Quattro indagati per la società del gas

Penne, inchiesta sulla partecipata Sig: a tre imprenditori contestata la truffa, al dirigente comunale Antonacci la frode
PENNE. Un nuovo scossone giudiziario si abbatte su Penne. Ieri, dopo un anno e mezzo di indagini sulla società partecipata Sig e sui rapporti con alcune società private, sono arrivati 4 avvisi di garanzia: sul registro degli indagati sono finiti Roaldo Acciavatti, Paride Peretti, Luciano Palma e il dirigente comunale Piero Antonacci. I primi tre sono indagati per truffa aggravata in concorso, mentre Antonacci, attuale responsabile del settore Lavori pubblici e ambiente del Comune, è indagato per frode nelle pubbliche forniture.
Il pm Anna Rita Mantini contesta ad Acciavatti, Palma e Peretti l’ipotesi di truffa aggravata in concorso in quanto, dal 2012 al 2015, in qualità di amministratore unico e soci della Tecnoservice srl, ente beneficiario del contratto di affidamento dei servizi di supporto amministrativo e rendicontazione di quelli di distribuzione di gas e metano forniti dalla Sig, nei Comuni di Penne, Collecorvino e Loreto Aprutino, avrebbero fatturato e si sarebbero fatti liquidare prestazioni che di fatto erano già rese alla Sig da altre società (City Service), ovvero svolte nell’interesse dell’altra società partecipata comunale, Vestina Gas. Dal 2012 al 2015, in base alle indagini condotte dai carabinieri della compagnia di Penne, dalla polizia municipale di Penne e dalla guardia di finanza di Popoli, si contesta ai tre un vantaggio patrimoniale di circa 400 mila euro.
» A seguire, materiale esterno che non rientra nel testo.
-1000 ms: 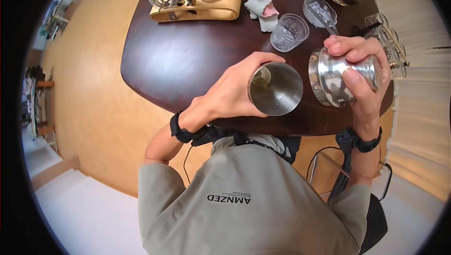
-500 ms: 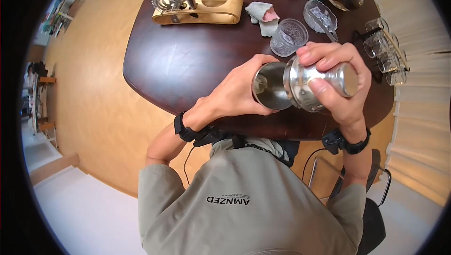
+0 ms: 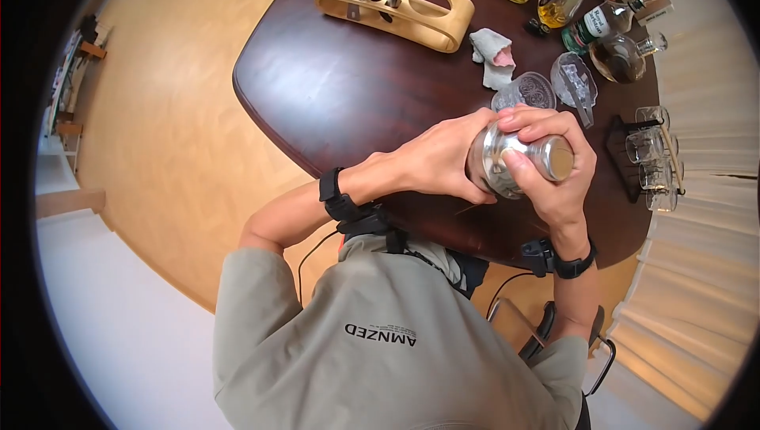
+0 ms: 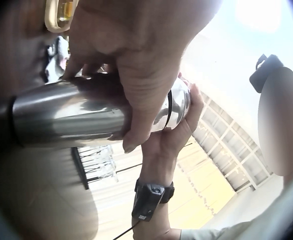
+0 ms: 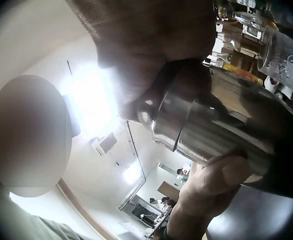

Per Antonacci, l’accusa è di frode nelle pubbliche forniture: in particolare, è ipotizzata una condotta poco trasparente nella gara pubblica di selezione dei soggetti aggiudicatari del servizio di gestione dei parcheggi a pagamento senza custodia nella quale, di fatto, avrebbe finito per favorire l’ati costituita dalla Sig e dalla City Service. All’ingegnere pennese è contestato l’iter dell’assegnazione dei bollini verdi alle auto beneficiarie: in pratica nelle linee guida del bando di gara è stato inserito come requisito per aver accesso al bollino verde, dunque all’esenzione del pagamento a parcheggio, il possesso di auto ecologiche, mentre dopo l’assegnazione dell’appalto il responsabile di settore ha posto una ulteriore distinzione: riducendo l’assegnazione del bollino verde dalle auto ecologiche solo a quelle elettriche. Il bando di gara al quale ha risposto la Sig prevedeva l’esonero del pagamento dei parcheggi per le auto ecologiche, senza nessuna distinzione. Ad appalto assegnato, invece, Antonacci, tramite ordinanza dirigenziale, senza passare attraverso l’organo deputato a prendere la decisione sull’argomento, ovvero il consiglio comunale, ha stabilito l’esonero del pagamento solo per le auto elettriche. Un distinguo importante, secondo l’accusa, visto e considerato che nel capoluogo vestino le autovetture ad alimentazione elettrica erano (e anche oggi lo sono) pochissime.
Gli indagati adesso avranno la facoltà di presentare memorie e richieste scritte al pm, produrre documenti, avvalersi delle indagini difensive, depositare documentazione relative alle investigazioni del difensore, chiedere al pm il compimento degli atti di indagine, presentarsi per rilasciare dichiarazioni o chiedere di essere sottoposti ad interrogatorio.
Adesso sarà utile capire anche come si comporterà l’attuale consiglio comunale, visto e considerato che l’attuale presidente del consiglio comunale, Antonio Baldacchini, negli anni scorsi, dai banchi dell’opposizione chiese a più riprese un consiglio comunale straordinario per chiarire la faccenda dei bollini verdi.